Omnichannel investment – a retailer response

In March last year, John Lewis announced a £4m investment in digital customer service in 20 of its stores, to strengthen its omnichannel retail offer. The move saw staff given iPhones loaded with a bespoke app to help them engage customers more closely by finding information about products, checking stock availability, and placing orders. We asked our retail feedback panel what investment they had made to bring their digital channels closer to their store offers, and vice versa? What obstacles had they encountered? And are they seeing the benefits of offering a joined-up approach to retail? 

Mike Murray (Land of Beds): A multichannel approach to retail has been our operating model for over a decade. We have continually invested in our digital channels – launching a next-generation website built entirely in-house, as well as rolling out our social media, Google AdWords and SEO strategies. In the past 12 months, we have added online order points in all our stores, as well as launching live chat on our website. 

Bringing the on- and offline worlds closer together means that in-store customers can view your full product range – not just what’s on your shop floor – and that online customers can access the knowledge of a bed expert from the comfort of their own home. Wherever and however customers choose to shop, you need to offer choice, convenience and, of course, a market-leading price. 

Steve Adams (MattressOnline): We have embraced omnichannel, albeit on a smaller scale. We only have one retail outlet, which is integrated into our online channel, and we ensure our most popular products are online and in store, at the same price with the same delivery method. 

The in-store sales team are totally integrated into the online business, helping customers online as well as in store. Any future physical stores will be an extension of our online business.

Royce Clark (Grampion Furnishers): John Lewis are leading the way yet again, and in my opinion are at present the best in the home furnishings market at multichannel retailing – so as a trade we need to take note and act accordingly, or be left behind.  

Our business has invested a reasonable amount in a multichannel in recent years, but it is by no means an easy, quick or straightforward process. We will, however, continue to invest even more to improve our customer experience in store and online, as it is clear to me that this is essential if a business wants to keep growing in the current market.

Steve Pickering (Sussex Beds): Linking our channels is important as we strive to optimise the business – removing bottlenecks, delays and providing the relevant information as and when the consumer requires it will increase conversions.

Over the past 12 months we have linked our EPOS sales system with our website to provide live stock information. Consumers can also view where specific products are displayed in our various locations, and log on to track their orders. Over the next 12 months our plan is to allow consumers the ability to link product-specific information using mobile devices in store.

Modern business requires constant optimisation to remain competitive, and multichannel linking is an essential part of the overall process.

Ross Beveridge, Archers Sleepcentre: We have recently taken steps to create a more seamless link between our in-store and online offering, where items shown on our website can be ordered in store as easily as our shop core display products, and vice versa.  

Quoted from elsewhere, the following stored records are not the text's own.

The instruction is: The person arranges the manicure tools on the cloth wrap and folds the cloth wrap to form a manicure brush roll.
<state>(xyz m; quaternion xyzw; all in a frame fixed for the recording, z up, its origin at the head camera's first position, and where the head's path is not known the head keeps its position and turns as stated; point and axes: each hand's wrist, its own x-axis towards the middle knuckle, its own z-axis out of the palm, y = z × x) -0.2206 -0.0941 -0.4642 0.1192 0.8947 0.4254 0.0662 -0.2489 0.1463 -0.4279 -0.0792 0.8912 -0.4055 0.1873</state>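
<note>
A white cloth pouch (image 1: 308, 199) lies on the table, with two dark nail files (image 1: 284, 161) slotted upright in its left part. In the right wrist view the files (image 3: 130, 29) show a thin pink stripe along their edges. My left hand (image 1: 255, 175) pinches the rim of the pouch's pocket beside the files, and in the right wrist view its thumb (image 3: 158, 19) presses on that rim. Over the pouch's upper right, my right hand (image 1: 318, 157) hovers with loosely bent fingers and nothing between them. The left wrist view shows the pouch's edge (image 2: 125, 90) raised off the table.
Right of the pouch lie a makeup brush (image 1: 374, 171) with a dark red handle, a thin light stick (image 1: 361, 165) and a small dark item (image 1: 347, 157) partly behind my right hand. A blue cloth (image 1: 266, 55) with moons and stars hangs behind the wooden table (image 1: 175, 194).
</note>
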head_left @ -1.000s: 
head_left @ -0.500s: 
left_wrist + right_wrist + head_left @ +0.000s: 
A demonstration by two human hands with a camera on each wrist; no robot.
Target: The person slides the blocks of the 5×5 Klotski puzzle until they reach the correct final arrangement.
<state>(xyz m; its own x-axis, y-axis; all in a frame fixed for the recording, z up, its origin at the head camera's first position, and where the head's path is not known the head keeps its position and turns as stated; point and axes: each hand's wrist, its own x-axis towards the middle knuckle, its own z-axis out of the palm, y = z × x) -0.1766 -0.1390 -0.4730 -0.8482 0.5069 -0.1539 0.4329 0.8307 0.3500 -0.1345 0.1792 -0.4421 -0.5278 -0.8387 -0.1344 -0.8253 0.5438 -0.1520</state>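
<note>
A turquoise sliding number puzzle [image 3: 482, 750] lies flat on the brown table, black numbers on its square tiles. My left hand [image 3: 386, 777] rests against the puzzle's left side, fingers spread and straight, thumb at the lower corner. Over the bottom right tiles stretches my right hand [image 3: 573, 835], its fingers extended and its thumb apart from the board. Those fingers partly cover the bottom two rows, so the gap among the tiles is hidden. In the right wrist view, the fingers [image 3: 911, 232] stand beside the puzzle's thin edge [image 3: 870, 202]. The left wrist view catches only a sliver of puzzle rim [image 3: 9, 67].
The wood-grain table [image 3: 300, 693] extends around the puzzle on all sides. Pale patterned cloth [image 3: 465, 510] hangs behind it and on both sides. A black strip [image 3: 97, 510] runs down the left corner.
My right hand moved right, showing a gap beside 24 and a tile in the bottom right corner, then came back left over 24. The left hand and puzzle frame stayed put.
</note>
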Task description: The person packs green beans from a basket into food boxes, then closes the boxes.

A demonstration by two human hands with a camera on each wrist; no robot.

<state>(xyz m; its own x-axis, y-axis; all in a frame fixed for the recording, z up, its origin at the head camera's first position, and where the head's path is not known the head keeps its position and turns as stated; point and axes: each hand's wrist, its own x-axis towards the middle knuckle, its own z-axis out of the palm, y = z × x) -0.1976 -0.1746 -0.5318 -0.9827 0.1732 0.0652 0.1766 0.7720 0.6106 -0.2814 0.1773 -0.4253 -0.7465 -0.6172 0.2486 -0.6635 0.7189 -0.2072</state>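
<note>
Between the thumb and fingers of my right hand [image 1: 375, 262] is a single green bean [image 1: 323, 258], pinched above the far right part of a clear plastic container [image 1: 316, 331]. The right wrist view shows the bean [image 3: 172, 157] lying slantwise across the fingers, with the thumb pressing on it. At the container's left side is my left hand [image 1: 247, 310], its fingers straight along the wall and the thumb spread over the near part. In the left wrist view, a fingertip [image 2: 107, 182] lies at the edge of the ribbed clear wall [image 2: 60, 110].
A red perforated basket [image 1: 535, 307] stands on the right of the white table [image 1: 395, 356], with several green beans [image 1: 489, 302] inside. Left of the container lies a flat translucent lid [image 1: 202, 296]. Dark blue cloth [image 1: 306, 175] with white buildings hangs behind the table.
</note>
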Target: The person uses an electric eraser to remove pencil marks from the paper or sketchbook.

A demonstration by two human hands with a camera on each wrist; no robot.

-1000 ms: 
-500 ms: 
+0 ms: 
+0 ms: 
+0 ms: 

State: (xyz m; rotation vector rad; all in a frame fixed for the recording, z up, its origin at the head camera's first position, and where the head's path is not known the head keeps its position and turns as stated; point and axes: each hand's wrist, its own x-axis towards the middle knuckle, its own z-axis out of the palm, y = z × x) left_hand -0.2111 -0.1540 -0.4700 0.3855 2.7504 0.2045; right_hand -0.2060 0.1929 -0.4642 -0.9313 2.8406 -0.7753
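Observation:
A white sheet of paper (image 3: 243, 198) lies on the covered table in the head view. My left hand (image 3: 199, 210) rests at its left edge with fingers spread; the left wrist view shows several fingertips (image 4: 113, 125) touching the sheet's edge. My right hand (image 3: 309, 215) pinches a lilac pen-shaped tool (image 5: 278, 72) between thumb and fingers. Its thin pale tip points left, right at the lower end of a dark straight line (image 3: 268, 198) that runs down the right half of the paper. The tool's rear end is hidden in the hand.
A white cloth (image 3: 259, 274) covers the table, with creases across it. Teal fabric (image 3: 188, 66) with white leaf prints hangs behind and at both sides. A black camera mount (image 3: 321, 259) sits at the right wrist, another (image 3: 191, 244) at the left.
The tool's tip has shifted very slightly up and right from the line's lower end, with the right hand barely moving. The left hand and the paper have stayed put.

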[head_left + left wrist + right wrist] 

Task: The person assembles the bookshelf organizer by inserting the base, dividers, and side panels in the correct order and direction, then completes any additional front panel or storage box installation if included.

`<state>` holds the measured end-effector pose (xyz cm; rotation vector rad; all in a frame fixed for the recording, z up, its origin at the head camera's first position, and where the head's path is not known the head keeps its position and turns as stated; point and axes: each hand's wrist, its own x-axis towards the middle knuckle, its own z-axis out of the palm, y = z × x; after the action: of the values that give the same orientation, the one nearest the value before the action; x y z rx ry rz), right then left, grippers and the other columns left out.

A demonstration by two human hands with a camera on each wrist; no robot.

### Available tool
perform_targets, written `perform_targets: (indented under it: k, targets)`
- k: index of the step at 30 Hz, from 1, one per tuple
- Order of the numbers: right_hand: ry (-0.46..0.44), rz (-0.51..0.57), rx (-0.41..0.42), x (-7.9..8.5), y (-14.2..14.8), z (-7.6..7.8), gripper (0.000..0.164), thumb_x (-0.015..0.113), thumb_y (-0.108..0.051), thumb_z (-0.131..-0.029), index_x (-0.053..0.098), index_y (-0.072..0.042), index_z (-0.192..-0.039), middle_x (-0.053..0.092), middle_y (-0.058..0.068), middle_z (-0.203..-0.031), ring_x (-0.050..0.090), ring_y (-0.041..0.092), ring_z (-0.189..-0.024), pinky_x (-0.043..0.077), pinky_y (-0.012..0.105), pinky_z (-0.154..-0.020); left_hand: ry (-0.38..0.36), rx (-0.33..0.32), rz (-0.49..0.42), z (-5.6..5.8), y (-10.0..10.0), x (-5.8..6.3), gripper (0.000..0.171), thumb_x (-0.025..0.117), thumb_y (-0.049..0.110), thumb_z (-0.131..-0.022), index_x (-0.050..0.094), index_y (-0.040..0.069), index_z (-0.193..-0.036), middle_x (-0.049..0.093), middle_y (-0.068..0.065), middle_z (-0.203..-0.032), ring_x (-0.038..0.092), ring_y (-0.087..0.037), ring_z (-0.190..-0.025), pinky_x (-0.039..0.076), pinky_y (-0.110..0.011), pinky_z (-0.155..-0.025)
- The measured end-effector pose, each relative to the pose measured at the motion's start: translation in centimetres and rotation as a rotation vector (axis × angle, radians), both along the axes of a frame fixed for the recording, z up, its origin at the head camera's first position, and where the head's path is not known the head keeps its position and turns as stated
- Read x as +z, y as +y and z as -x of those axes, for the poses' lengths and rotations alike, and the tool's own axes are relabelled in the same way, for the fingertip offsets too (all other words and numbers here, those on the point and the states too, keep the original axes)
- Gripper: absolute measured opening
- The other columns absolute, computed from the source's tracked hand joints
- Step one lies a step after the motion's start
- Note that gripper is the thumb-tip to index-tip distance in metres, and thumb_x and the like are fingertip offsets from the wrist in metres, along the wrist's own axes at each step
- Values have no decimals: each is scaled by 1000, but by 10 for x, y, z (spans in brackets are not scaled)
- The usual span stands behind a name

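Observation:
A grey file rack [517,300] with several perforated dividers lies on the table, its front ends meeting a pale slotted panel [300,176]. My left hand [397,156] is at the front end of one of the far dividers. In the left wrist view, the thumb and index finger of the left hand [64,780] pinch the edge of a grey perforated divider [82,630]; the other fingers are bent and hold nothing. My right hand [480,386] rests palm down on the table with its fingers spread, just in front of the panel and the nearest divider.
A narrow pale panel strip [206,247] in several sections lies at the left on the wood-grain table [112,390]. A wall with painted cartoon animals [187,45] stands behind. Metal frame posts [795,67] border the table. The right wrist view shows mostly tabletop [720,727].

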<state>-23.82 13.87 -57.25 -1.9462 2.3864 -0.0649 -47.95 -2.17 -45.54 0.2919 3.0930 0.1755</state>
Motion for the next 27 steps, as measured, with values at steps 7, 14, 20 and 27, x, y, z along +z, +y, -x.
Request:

A customer can purchase something from the website to be collected in store, or return online purchases to one of our branches (this is seldom used, as our retail units are located in Central Scotland, and our website supplies all areas of the UK). 

We have dedicated stations set up in store to allow customers to browse our online catalogue, and we encourage our sales staff to utilise the vast product listing, offering a much broader choice than a purely bricks-and-mortar retailer could. We run the same promotion in store and online at the same time to further support customers’ freedom to choose different products and not lose out. 

There are challenges in attempting to develop an omnichannel approach – none more so than the personal touch of customer service you receive in a store environment – but I do see this an ongoing area of development, with customer service levels being at the forefront.